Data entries
§ §
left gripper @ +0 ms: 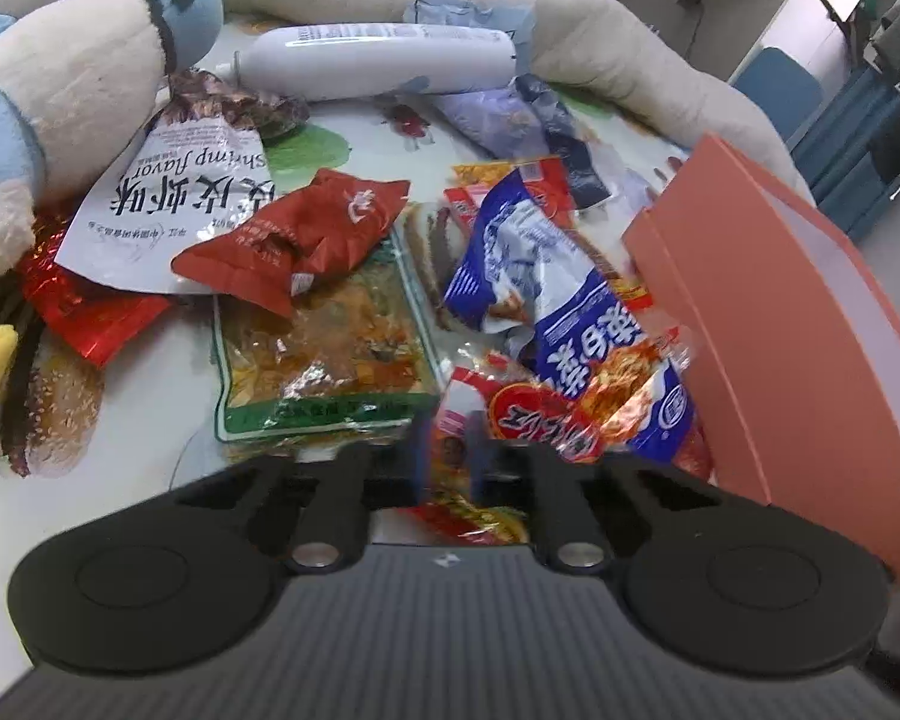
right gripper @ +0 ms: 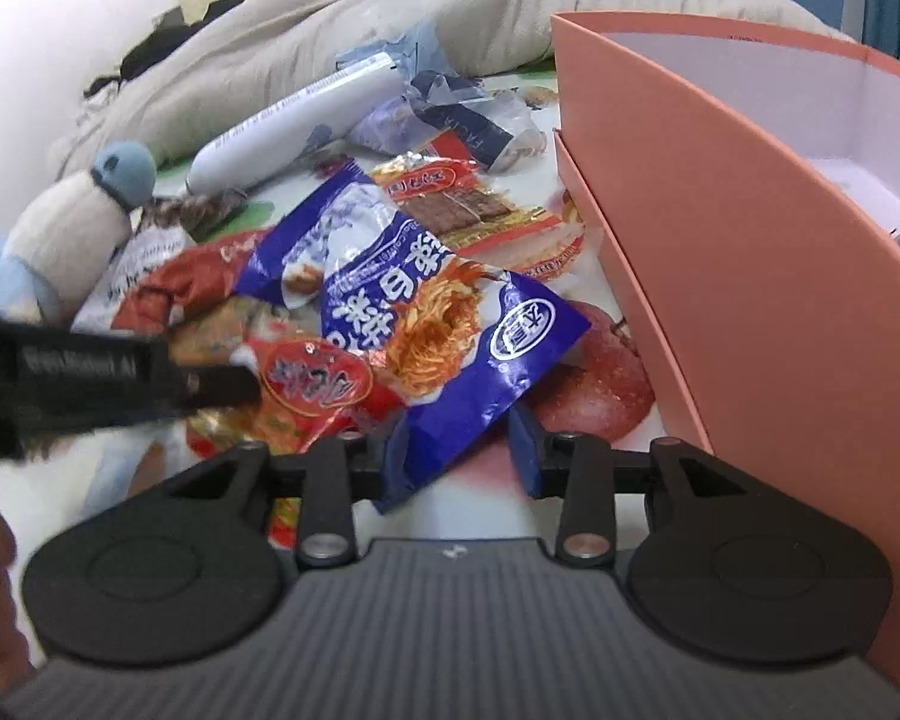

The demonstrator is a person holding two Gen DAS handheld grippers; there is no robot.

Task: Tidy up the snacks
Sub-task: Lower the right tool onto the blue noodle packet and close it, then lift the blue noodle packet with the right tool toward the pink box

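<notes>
A pile of snack packets lies on the table. A blue and white packet [right gripper: 432,324] lies on top, also in the left wrist view [left gripper: 564,312]. My right gripper [right gripper: 459,459] is open, its blue fingertips on either side of that packet's near corner. My left gripper [left gripper: 450,450] is shut on a red and orange packet [left gripper: 510,414], seen from the side in the right wrist view [right gripper: 306,384]. A clear green-edged packet [left gripper: 324,348], a dark red packet [left gripper: 306,234] and a white shrimp-flavor bag [left gripper: 174,192] lie to the left. A salmon-pink open box [right gripper: 720,228] stands at the right.
A white tube bottle [left gripper: 378,60] and crumpled bluish wrappers [left gripper: 510,114] lie at the back. A blue and white plush toy [left gripper: 60,96] sits at the left. A beige padded cushion [left gripper: 618,60] rims the table's far side. A flat orange-edged jerky packet [right gripper: 474,204] lies beside the box.
</notes>
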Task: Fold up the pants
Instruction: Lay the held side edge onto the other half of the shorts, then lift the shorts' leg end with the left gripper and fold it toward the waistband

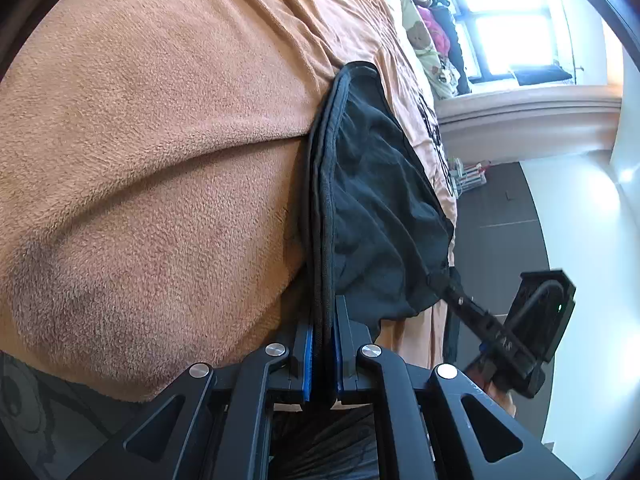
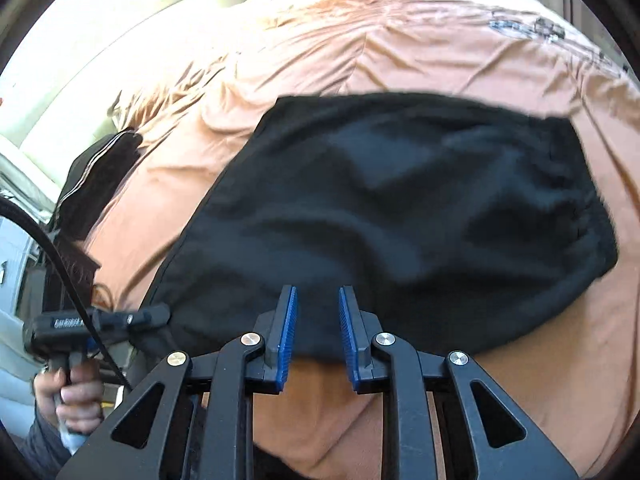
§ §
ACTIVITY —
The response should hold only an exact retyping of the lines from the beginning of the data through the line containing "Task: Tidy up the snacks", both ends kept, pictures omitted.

SOLUTION TO THIS PROBLEM —
left gripper @ +0 ms: 
right gripper @ +0 ms: 

The demonstrator is a person holding two Gen DAS handheld grippers; there is no robot.

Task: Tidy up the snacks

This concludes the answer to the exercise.